Task statement
Nothing but the lines from the one with "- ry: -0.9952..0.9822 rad" down to the one with "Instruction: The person" should be returned, exactly and with both ends included, from the material below.

====

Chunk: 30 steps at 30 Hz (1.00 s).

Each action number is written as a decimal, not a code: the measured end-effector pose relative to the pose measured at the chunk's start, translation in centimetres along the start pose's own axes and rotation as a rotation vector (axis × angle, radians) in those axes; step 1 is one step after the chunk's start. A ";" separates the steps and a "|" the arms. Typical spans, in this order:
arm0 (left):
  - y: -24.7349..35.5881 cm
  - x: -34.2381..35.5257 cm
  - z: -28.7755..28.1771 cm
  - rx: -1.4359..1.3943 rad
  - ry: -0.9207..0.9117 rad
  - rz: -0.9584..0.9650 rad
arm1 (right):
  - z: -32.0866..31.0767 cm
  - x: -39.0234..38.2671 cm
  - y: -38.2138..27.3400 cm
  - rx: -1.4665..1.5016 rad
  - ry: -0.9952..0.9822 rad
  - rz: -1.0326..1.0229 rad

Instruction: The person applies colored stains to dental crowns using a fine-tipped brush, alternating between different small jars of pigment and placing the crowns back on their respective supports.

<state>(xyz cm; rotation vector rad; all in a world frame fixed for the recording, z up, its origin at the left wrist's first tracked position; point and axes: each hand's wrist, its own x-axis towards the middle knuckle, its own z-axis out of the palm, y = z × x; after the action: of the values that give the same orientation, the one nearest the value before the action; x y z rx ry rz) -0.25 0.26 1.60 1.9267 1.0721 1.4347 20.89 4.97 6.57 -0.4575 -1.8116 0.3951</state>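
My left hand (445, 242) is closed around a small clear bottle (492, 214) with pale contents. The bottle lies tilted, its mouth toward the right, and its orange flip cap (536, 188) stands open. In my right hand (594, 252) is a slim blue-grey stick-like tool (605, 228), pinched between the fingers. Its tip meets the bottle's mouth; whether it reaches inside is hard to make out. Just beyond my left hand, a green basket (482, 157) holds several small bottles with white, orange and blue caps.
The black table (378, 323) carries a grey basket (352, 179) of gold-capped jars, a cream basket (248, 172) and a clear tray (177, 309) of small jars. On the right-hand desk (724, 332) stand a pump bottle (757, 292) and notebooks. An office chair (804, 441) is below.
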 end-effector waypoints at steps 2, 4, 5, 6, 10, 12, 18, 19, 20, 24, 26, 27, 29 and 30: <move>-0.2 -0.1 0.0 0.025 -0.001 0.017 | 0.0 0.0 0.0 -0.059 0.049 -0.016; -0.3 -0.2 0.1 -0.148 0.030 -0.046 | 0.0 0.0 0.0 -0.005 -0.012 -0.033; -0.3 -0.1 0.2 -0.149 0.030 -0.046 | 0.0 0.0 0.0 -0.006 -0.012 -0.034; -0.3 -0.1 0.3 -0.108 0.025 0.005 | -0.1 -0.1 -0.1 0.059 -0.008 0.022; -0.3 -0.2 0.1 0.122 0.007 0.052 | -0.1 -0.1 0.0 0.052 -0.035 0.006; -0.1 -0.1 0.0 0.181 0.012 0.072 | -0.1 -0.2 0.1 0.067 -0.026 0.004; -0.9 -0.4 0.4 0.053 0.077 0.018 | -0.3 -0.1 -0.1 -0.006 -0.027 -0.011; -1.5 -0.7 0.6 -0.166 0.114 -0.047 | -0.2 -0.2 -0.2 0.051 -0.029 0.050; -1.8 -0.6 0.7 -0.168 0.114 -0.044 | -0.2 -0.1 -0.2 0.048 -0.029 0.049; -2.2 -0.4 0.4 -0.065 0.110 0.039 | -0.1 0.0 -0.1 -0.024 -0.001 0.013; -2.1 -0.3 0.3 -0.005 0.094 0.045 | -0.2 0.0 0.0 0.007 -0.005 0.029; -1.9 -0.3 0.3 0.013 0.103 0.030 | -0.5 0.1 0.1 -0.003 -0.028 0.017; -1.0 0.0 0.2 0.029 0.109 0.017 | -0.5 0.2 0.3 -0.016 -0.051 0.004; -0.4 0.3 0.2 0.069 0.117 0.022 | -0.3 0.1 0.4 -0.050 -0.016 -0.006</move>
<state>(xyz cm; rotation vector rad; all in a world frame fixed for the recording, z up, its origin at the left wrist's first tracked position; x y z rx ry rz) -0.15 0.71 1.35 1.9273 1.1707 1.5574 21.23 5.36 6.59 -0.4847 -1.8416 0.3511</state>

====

Result of the exercise
  - ry: -0.9952..0.9822 rad
  - rz: -1.0326..1.0229 rad

Instruction: The person applies colored stains to dental crowns using a fine-tipped brush, alternating between different small jars of pigment and placing the crowns back on their respective supports.

That finishes the answer to the exercise.